### GOAL OF THE EXERCISE:
In the records below, find the line containing "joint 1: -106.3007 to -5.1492". Restate it and all the lines after it exactly, and omit the rest.

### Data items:
-- -- --
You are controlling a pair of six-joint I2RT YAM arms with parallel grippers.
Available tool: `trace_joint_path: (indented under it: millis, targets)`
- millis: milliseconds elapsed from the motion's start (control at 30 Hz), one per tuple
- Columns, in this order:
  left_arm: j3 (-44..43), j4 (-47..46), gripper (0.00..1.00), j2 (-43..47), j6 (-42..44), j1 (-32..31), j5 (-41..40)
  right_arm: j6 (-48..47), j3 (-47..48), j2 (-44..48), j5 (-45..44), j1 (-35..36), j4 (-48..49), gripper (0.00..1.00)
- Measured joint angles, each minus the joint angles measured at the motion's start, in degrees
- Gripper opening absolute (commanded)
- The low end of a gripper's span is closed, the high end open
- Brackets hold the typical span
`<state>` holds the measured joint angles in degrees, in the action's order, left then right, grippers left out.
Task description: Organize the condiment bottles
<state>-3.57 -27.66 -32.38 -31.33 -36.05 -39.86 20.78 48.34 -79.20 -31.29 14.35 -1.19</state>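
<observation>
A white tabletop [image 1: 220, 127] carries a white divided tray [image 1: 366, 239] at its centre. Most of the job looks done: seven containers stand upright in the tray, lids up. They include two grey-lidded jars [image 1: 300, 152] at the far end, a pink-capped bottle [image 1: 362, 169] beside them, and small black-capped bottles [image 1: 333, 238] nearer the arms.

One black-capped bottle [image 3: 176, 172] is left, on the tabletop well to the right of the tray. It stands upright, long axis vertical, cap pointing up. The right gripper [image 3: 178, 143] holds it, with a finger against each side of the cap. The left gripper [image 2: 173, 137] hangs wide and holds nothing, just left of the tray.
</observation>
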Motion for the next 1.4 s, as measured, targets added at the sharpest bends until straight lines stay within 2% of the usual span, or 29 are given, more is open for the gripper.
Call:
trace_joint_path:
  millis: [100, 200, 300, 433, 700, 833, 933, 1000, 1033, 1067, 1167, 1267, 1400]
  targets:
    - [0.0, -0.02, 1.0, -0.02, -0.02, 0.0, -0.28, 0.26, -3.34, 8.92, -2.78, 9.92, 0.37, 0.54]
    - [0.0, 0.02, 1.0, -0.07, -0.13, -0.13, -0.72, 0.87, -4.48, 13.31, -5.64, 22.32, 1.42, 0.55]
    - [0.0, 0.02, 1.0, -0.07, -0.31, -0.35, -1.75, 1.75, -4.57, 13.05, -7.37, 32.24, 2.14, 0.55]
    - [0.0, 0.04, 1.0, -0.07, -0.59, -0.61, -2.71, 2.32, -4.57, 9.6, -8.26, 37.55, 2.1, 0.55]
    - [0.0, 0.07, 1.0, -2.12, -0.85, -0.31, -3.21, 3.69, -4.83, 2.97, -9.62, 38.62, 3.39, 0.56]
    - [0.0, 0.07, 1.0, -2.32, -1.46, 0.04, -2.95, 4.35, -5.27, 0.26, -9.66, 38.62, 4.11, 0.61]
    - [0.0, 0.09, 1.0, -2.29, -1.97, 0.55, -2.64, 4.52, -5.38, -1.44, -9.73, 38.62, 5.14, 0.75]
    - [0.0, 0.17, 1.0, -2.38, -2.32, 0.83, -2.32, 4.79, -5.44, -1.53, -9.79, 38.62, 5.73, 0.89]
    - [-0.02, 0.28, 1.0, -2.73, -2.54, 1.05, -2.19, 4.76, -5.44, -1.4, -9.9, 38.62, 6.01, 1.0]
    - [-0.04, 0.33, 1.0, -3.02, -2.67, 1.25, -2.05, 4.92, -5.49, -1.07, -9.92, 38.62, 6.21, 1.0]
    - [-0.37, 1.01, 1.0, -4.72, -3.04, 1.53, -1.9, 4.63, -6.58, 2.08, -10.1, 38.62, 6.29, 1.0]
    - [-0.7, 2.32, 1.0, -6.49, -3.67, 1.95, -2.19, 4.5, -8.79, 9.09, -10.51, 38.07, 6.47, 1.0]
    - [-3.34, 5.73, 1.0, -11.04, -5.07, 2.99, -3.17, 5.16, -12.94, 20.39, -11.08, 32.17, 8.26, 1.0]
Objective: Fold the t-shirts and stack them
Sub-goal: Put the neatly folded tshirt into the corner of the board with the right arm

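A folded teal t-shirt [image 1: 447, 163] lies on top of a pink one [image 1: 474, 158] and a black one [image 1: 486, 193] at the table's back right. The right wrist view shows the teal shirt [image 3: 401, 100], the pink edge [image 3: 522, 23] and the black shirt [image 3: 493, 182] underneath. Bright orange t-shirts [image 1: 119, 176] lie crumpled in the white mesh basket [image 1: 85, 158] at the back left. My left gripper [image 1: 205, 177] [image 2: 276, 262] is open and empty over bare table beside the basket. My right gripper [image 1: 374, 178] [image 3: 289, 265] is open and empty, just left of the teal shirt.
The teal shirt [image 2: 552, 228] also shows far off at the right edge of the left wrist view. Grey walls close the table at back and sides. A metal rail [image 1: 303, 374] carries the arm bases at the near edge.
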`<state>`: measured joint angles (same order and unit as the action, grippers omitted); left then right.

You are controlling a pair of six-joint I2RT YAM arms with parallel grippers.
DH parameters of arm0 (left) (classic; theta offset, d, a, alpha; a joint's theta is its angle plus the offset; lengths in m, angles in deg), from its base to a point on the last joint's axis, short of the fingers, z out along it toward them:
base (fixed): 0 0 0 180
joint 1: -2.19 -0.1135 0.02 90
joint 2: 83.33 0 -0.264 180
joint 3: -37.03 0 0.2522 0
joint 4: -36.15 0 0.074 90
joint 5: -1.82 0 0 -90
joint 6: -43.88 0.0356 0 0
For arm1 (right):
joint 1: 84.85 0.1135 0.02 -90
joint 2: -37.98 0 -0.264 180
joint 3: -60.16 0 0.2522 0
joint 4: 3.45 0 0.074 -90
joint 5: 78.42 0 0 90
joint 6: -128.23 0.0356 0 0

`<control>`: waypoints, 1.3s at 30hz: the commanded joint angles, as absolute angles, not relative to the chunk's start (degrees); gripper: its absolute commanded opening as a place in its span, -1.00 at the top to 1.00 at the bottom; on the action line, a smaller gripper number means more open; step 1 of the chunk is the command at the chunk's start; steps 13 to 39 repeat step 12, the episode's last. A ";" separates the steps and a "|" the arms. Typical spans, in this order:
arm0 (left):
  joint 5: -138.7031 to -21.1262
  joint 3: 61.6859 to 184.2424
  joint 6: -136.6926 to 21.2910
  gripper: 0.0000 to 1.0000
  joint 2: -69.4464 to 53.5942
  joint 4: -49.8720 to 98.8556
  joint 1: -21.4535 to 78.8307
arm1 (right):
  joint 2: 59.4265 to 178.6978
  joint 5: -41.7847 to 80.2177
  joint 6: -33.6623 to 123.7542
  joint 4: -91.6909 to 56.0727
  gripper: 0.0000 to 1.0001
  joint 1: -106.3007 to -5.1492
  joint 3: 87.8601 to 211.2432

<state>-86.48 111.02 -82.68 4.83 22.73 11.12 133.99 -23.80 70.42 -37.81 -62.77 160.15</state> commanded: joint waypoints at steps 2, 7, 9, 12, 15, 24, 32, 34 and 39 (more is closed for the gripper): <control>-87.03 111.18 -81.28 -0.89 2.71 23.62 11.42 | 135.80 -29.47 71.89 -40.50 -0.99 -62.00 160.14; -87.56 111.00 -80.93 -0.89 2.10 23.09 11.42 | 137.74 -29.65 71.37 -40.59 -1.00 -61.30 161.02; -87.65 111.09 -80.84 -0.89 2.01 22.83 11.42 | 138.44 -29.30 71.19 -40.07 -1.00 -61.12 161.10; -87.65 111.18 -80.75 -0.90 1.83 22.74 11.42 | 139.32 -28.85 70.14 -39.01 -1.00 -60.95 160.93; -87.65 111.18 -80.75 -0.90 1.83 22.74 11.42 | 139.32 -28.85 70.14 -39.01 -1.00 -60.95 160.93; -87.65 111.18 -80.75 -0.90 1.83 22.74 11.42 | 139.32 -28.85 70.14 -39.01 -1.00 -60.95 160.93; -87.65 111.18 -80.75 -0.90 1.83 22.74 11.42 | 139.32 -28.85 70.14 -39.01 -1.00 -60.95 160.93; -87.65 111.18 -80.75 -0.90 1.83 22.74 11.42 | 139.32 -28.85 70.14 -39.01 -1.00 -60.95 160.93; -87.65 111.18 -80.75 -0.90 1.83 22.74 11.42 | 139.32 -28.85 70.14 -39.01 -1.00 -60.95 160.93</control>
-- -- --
### RESPONSE TO THE TASK:
  joint 1: -106.3007 to -5.1492
  joint 3: 87.8601 to 211.2432

<state>-86.48 111.02 -82.68 4.83 22.73 11.12 133.99 -23.80 70.42 -37.81 -62.77 160.15</state> commanded: joint waypoints at steps 2, 7, 9, 12, 15, 24, 32, 34 and 39 (more is closed for the gripper): <control>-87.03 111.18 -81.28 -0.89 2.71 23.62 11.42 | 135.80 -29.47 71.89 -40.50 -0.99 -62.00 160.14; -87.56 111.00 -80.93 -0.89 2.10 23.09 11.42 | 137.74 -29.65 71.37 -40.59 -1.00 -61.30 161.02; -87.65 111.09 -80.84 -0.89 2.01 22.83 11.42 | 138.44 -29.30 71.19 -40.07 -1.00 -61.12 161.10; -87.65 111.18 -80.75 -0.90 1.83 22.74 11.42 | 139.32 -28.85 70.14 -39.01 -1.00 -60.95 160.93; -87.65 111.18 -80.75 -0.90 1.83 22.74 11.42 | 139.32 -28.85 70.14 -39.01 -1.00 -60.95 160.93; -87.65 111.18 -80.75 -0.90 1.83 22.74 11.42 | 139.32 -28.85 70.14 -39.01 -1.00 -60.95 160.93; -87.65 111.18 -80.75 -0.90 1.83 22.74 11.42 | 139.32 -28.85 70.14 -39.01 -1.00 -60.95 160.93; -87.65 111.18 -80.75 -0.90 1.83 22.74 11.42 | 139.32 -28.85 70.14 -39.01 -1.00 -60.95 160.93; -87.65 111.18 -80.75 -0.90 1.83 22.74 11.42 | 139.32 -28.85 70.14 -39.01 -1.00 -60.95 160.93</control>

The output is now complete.